__Records shown__
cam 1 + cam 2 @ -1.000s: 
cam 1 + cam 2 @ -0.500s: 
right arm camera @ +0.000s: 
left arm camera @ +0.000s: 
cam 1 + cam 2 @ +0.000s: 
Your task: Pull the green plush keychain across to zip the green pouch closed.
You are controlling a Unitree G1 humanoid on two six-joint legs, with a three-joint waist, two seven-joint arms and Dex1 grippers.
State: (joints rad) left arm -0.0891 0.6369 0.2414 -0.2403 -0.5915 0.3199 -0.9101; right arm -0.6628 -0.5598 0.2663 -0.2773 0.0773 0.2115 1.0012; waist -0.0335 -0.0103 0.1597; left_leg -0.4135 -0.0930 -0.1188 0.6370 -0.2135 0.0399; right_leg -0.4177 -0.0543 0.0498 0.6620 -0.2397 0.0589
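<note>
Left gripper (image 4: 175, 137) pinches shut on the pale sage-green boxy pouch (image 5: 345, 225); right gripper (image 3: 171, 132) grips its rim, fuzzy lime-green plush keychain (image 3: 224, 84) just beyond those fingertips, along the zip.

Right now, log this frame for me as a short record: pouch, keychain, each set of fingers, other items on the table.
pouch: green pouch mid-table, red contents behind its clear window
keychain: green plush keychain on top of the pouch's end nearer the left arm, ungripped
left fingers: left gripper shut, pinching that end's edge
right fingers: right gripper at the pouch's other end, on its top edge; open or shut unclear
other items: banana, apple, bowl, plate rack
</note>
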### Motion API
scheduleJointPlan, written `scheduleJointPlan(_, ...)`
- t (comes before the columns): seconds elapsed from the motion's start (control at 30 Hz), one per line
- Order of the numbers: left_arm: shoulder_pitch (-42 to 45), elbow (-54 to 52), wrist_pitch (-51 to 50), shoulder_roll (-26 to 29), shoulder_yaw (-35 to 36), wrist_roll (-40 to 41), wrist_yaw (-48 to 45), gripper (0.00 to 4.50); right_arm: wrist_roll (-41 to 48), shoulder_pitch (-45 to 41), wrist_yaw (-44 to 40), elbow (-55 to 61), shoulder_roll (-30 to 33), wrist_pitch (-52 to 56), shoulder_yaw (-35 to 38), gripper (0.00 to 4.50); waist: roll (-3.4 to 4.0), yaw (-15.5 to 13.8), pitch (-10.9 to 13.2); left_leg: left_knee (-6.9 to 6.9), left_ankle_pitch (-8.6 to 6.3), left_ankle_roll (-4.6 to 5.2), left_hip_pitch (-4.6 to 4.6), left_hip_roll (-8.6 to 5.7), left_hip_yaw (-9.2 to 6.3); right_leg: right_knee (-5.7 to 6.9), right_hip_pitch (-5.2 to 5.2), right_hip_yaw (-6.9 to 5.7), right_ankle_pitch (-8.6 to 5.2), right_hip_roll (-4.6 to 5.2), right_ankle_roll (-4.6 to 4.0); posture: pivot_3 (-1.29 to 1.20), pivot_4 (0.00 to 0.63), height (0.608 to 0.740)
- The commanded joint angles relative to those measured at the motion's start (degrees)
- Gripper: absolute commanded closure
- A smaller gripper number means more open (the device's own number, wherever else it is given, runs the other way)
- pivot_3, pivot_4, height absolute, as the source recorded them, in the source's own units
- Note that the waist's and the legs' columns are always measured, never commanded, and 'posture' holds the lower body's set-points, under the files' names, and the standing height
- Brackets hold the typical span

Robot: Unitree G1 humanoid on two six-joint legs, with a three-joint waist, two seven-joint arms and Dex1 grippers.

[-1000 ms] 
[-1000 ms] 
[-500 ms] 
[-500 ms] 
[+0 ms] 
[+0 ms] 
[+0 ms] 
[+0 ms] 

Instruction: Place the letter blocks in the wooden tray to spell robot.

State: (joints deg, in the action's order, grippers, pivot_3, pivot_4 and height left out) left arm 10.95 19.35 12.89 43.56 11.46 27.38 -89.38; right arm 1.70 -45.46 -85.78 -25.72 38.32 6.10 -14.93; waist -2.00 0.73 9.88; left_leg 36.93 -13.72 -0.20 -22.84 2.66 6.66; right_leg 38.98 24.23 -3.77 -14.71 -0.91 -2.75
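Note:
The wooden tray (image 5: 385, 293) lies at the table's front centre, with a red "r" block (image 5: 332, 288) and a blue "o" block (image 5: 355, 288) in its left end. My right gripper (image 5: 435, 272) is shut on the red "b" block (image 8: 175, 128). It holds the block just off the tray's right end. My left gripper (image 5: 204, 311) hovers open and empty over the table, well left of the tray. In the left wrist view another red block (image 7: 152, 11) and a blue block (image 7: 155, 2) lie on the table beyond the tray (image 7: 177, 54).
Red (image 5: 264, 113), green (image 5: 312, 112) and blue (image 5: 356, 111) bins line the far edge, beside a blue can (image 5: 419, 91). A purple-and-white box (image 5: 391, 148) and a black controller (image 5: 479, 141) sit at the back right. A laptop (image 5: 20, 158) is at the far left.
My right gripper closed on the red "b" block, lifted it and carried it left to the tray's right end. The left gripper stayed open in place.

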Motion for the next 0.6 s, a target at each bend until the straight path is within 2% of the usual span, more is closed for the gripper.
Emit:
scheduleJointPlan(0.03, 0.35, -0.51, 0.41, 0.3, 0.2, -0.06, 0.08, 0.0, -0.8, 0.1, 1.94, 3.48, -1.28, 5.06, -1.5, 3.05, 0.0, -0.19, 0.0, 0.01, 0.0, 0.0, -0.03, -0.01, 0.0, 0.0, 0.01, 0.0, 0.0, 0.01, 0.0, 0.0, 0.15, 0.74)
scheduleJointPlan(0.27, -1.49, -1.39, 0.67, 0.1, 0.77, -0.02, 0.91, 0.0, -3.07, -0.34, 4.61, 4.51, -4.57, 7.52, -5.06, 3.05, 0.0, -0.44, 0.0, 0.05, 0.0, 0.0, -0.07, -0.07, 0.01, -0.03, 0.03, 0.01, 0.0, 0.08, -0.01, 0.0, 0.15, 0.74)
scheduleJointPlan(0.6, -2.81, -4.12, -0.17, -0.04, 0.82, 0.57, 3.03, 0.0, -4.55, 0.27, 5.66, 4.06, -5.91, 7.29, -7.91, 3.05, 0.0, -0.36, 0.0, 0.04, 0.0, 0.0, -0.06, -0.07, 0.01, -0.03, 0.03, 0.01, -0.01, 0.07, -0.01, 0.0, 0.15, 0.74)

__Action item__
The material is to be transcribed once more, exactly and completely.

__Response box__
cam 1 + cam 2 @ -1.000s: 
cam 1 + cam 2 @ -0.500s: 
right arm camera @ +0.000s: 
left arm camera @ +0.000s: 
cam 1 + cam 2 @ +0.000s: 
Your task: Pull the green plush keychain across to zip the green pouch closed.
You are controlling a Unitree G1 humanoid on two six-joint legs, with a three-joint waist, two seven-joint arms and Dex1 grippers.
State: (joints rad) left arm -0.0891 0.6369 0.2414 -0.2403 -0.5915 0.3199 -0.9101; right arm -0.6628 -0.5598 0.2663 -0.2773 0.0773 0.2115 1.0012; waist -0.0335 -0.0103 0.1597; left_leg -0.4135 -0.0930 -0.1188 0.6370 -0.2135 0.0399; right_leg -0.4177 -0.0543 0.0498 0.6620 -0.2397 0.0589
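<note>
Left gripper (image 4: 175, 137) pinches shut on the pale sage-green boxy pouch (image 5: 345, 225); right gripper (image 3: 171, 132) grips its rim, fuzzy lime-green plush keychain (image 3: 224, 84) just beyond those fingertips, along the zip.

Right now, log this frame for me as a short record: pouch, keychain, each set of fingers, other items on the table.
pouch: green pouch mid-table, red contents behind its clear window
keychain: green plush keychain on top of the pouch's end nearer the left arm, ungripped
left fingers: left gripper shut, pinching that end's edge
right fingers: right gripper at the pouch's other end, on its top edge; open or shut unclear
other items: banana, apple, bowl, plate rack
</note>
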### Motion API
scheduleJointPlan, written `scheduleJointPlan(_, ...)`
- t (comes before the columns): seconds elapsed from the motion's start (control at 30 Hz), one per line
- Order of the numbers: left_arm: shoulder_pitch (-42 to 45), elbow (-54 to 52), wrist_pitch (-51 to 50), shoulder_roll (-26 to 29), shoulder_yaw (-35 to 36), wrist_roll (-40 to 41), wrist_yaw (-48 to 45), gripper (0.00 to 4.50); right_arm: wrist_roll (-41 to 48), shoulder_pitch (-45 to 41), wrist_yaw (-44 to 40), elbow (-55 to 61), shoulder_roll (-30 to 33), wrist_pitch (-52 to 56), shoulder_yaw (-35 to 38), gripper (0.00 to 4.50); waist: roll (-3.4 to 4.0), yaw (-15.5 to 13.8), pitch (-10.9 to 13.2); left_leg: left_knee (-6.9 to 6.9), left_ankle_pitch (-8.6 to 6.3), left_ankle_roll (-4.6 to 5.2), left_hip_pitch (-4.6 to 4.6), left_hip_roll (-8.6 to 5.7), left_hip_yaw (-9.2 to 6.3); right_leg: right_knee (-5.7 to 6.9), right_hip_pitch (-5.2 to 5.2), right_hip_yaw (-6.9 to 5.7), right_ankle_pitch (-8.6 to 5.2), right_hip_roll (-4.6 to 5.2), right_ankle_roll (-4.6 to 4.0); posture: pivot_3 (-1.29 to 1.20), pivot_4 (0.00 to 0.63), height (0.608 to 0.740)
- The commanded joint angles relative to those measured at the motion's start (degrees)
- Gripper: absolute commanded closure
- A smaller gripper number means more open (the device's own number, wherever else it is given, runs the other way)
- pivot_3, pivot_4, height absolute, as the source recorded them, in the source's own units
- Note that the waist's and the legs' columns are always measured, never commanded, and 'posture' holds the lower body's set-points, under the files' names, and the standing height
- Brackets hold the typical span

Robot: Unitree G1 humanoid on two six-joint legs, with a three-joint waist, two seven-joint arms and Dex1 grippers.

[-1000 ms] 
[-1000 ms] 
[-500 ms] 
[-500 ms] 
[+0 ms] 
[+0 ms] 
[+0 ms] 
[+0 ms] 

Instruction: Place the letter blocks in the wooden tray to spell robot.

State: (joints deg, in the action's order, grippers, pivot_3, pivot_4 and height left out) left arm 10.95 19.35 12.89 43.56 11.46 27.38 -89.38; right arm 1.70 -45.46 -85.78 -25.72 38.32 6.10 -14.93; waist -2.00 0.73 9.88; left_leg 36.93 -13.72 -0.20 -22.84 2.66 6.66; right_leg 38.98 24.23 -3.77 -14.71 -0.91 -2.75
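Note:
The wooden tray (image 5: 385, 293) lies at the table's front centre, with a red "r" block (image 5: 332, 288) and a blue "o" block (image 5: 355, 288) in its left end. My right gripper (image 5: 435, 272) is shut on the red "b" block (image 8: 175, 128). It holds the block just off the tray's right end. My left gripper (image 5: 204, 311) hovers open and empty over the table, well left of the tray. In the left wrist view another red block (image 7: 152, 11) and a blue block (image 7: 155, 2) lie on the table beyond the tray (image 7: 177, 54).
Red (image 5: 264, 113), green (image 5: 312, 112) and blue (image 5: 356, 111) bins line the far edge, beside a blue can (image 5: 419, 91). A purple-and-white box (image 5: 391, 148) and a black controller (image 5: 479, 141) sit at the back right. A laptop (image 5: 20, 158) is at the far left.
My right gripper closed on the red "b" block, lifted it and carried it left to the tray's right end. The left gripper stayed open in place.
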
Motion for the next 0.6 s, a target at each bend until the straight path is within 2% of the usual span, more is closed for the gripper.
Emit:
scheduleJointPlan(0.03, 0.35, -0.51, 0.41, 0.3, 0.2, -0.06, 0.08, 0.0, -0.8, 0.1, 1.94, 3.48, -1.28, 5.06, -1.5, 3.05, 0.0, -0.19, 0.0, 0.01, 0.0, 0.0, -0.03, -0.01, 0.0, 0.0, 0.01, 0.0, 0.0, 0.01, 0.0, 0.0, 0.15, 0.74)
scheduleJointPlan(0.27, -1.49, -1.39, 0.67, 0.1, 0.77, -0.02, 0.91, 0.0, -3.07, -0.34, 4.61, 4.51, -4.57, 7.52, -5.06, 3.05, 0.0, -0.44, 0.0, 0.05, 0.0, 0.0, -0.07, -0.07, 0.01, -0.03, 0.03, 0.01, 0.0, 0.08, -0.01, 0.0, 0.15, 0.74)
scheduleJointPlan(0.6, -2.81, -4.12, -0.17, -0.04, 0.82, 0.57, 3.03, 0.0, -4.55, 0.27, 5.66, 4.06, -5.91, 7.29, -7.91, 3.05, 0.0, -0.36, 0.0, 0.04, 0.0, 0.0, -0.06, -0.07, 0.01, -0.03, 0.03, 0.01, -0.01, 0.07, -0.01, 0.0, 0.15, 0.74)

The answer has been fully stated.